Saturday, May 31, 2008

Three Things Learned In London In (Almost) Three Years

Yesterday was the third anniversary of the day I left Australia. It is cliché, but life in Australia seems like a lifetime ago. I left Australia with big dreams, but an even bigger hole in my heart knowing that I was leaving behind a boyfriend, albeit temporarily as I expected to be the case. This working holiday was meant to last one year, at the end of which I planned to return to domestic bliss in Brisbane. How little did I know. Before that one year time limit had lapsed, everything about my life would be completely different: where I lived, what I did, who I knew, my finances, my relationship status blahblahblah.

Talk about future shock. I've often wondered whether, given the opportunity to travel back in time, what I would say to "me" three years ago, knowing what I know now. What would I do differently? Probably very little. It's one of the mysteries of life, I think, that "totally wonderful" things almost never replace "totally bad" things; I sometimes wonder if life, instead, is a series of trade-offs. Ergo, I could say, I lost a boyfriend in Australia, but I gained a life elsewhere in the process. It would be great if I could say one is better than the other. But I can't, and I'm not sure it's true, so I won't. As Will says, there is nothing either good or bad, only thinking makes it so.

Reading one of London Preppy's blog posts this morning, I was reminded me of the peculiarities of London life, compared with life back in home. And that in turn reminded me of one of my own blog post from two years ago, in which I reminisced on what I'd learned in my first 7 months in London. So in honour of my recent anniversary, I present the further list of things that I've learned in London in the three years since leaving Australia:

1) Life in London is one of extremes. Life in Brisbane was a little more constant, where most days were like "yeah, I feel okay... but only okay... not great... not miserable". But here, emotions are a little more manic. When I'm low, I feel like a small cog in the gargantuan money-making machine of the city (and City). And yet when things are good, I feel so lucky to be living in what seems like the centre-of-the-universe. Nauseatingly London-centric, I know. Yet strangely, life in London is almost always one of those extremes, and rarely anything in-between. When I'm asked if I'm "still loving London" - as I so often am when holidaying in Australia - the most accurate answer I can think of is, "I love it 95% of the time, and I hate it 5% of the time". Maybe this balance will change one day, which is when I'll know it's time to pack up and move on.

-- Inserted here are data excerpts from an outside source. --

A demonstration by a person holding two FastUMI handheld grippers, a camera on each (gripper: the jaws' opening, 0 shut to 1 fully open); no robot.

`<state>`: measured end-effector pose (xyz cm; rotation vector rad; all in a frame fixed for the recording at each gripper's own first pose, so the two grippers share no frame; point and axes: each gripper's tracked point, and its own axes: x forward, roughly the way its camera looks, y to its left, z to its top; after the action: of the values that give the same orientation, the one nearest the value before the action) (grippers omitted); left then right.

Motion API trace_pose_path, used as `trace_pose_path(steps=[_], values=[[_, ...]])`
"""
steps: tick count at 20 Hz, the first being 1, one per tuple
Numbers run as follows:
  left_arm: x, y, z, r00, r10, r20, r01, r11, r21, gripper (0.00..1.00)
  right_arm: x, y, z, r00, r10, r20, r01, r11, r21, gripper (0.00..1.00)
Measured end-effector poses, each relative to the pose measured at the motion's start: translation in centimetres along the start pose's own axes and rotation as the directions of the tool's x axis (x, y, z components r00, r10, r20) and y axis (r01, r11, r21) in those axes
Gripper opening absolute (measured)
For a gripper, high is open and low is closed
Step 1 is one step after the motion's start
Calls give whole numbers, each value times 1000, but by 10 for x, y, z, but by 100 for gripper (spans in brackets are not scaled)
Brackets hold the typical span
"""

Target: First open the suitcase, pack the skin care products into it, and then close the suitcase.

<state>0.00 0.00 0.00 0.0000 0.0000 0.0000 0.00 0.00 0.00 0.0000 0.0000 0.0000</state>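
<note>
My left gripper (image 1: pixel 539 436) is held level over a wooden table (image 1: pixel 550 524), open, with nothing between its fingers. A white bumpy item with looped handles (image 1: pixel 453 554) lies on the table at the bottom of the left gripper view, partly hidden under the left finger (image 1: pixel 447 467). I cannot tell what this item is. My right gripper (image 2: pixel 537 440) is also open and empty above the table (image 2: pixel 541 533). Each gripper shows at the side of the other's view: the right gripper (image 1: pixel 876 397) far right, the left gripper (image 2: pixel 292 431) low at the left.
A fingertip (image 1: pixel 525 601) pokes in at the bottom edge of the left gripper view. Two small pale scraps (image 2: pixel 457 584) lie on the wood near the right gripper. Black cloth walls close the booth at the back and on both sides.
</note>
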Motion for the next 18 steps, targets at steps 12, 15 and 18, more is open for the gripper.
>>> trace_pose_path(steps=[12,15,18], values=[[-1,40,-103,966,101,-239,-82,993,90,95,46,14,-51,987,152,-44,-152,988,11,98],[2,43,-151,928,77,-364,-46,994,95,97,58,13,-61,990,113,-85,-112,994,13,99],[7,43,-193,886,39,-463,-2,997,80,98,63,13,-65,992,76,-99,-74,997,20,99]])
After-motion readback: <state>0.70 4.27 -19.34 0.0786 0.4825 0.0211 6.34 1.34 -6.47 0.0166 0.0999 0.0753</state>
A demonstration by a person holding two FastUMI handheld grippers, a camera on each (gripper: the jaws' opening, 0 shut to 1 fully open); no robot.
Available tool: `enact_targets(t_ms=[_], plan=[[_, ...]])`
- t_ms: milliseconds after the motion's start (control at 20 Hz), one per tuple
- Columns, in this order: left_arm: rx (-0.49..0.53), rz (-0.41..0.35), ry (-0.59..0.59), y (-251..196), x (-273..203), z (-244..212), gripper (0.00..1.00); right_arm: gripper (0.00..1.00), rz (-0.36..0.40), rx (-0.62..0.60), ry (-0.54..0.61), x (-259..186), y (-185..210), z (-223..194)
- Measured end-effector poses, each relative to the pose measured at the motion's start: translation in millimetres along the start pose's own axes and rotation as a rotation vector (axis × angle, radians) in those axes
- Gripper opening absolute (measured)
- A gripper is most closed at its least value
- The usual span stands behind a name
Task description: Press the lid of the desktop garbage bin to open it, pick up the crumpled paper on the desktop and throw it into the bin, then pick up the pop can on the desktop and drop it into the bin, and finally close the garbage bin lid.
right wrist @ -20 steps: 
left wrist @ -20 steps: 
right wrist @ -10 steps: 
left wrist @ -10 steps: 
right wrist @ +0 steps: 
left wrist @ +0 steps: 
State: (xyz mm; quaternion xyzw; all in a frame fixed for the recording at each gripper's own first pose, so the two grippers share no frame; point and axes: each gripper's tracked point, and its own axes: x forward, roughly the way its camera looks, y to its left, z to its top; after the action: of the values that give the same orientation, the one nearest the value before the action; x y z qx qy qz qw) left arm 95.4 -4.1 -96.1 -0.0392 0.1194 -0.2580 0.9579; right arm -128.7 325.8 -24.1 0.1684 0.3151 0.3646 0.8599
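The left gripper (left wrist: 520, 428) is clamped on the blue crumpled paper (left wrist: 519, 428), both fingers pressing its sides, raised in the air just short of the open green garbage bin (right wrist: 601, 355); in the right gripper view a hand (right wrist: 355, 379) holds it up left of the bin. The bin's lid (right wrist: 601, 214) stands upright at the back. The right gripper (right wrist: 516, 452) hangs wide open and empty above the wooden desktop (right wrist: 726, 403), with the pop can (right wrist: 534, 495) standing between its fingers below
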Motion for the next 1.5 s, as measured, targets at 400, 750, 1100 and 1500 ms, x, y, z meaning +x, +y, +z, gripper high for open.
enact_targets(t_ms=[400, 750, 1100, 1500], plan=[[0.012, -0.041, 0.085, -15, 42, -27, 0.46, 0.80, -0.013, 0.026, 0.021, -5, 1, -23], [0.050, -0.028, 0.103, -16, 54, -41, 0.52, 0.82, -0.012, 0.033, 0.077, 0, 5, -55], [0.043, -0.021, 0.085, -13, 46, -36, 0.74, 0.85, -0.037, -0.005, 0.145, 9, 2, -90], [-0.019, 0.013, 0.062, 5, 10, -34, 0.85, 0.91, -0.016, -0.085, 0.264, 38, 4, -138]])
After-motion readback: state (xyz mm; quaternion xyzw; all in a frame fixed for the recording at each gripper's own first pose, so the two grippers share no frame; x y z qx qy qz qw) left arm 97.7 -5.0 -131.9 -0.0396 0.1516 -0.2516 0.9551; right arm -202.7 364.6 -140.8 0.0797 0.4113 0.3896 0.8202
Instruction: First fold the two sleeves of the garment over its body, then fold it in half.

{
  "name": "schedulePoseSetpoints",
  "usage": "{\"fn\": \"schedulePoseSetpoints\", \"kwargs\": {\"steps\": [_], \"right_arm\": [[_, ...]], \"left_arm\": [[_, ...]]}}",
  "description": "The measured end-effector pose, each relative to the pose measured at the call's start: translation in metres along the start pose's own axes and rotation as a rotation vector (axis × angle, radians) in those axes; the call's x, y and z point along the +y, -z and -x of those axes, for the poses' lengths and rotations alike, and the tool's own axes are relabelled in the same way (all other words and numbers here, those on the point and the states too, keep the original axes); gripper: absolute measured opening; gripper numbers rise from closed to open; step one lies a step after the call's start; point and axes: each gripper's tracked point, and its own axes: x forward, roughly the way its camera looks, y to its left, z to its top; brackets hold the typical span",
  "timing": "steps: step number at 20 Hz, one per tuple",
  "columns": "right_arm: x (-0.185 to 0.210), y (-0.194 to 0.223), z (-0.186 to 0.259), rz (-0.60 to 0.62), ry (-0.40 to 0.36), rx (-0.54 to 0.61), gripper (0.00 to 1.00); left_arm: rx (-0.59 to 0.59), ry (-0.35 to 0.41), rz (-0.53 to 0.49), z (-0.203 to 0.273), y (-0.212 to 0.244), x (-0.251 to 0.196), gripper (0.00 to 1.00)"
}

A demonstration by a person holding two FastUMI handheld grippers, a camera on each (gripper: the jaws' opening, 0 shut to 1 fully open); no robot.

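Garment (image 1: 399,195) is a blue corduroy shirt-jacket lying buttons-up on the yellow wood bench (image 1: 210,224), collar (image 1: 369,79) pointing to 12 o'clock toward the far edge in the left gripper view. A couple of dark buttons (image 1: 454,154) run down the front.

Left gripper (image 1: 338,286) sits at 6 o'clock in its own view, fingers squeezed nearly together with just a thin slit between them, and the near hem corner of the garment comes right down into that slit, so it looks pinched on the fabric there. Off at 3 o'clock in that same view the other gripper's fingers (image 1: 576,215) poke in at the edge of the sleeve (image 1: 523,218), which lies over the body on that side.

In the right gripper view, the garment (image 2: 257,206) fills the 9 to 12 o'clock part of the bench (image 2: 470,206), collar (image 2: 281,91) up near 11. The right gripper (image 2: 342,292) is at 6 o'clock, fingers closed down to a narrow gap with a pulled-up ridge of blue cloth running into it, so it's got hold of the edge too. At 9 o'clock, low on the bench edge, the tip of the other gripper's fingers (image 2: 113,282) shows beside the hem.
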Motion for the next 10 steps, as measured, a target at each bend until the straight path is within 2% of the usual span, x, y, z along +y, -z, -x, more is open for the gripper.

2) There is a lot to be said for the easy-going Australian sensibility. People keep to themselves in London - which at times I must admit is wonderful, like a warm blanket, when I want to hide - but it also does often add up to moments where you feel like you co-exist with eight million people, yet know none of them. It can be, at times, incredibly lonely. Someone once said to me that in English culture, one needs to be introduced first before attempting to get to know someone. I'm not sure it's quite as extreme as it was, say 100 years ago, but there does seem to me that there is a lingering sentiment. So I think it no strange coincidence that the majority of my closest friends in London are Australians, most of whom are people I did not know before I left. I love multicultural London, but for that instant/immediate connection I can't go past an Australian, it's just easier.

3) A smile, apparently, means more than just a smile. I attend the same gym that I have attended since taking my first flat in Covent Garden in 2005. It seems to me to be basic common courtesy that if you see the same faces three or four times a week, it's not only appropriate but basic common courtesy to acknowledge those people. The form of the acknowledgement might vary, from a cool-nod-of-the-head to a warm smile. I really don't care what it is, as long as it's there. But for some, it seems, that's too much. Without any exaggeration, I could lock eyes with someone at my gym, and acknowledge them with the briefest of smiles, and will still be blanked... three years after first clapping eyes on them. The rudeness is staggering. Which makes me think that to some people, a smile always always means more than a smile... and that's just plain bloody silly.

3 comments:

MarkB said...

hey

well i stumbled across your blog whilst trying to find out where Bridget Jones lived and all i can say is that you have hit the nail on the head with what it is like living in London. All my Aussie friends and I feel the exact same way about London. You give up so many things to move here and at times it feels like you have not made the right decision but then when things are going really well (and its not winter!!!) you realise it was the right thing to do...

Cheers
Mark

Nix said...

Hey Mark. I totally agree. Thank God it's summer (for the moment).

MarkB said...

i know i am shocked at this weather, i had to pinch myself yesterday as I thought I was back in Melbourne!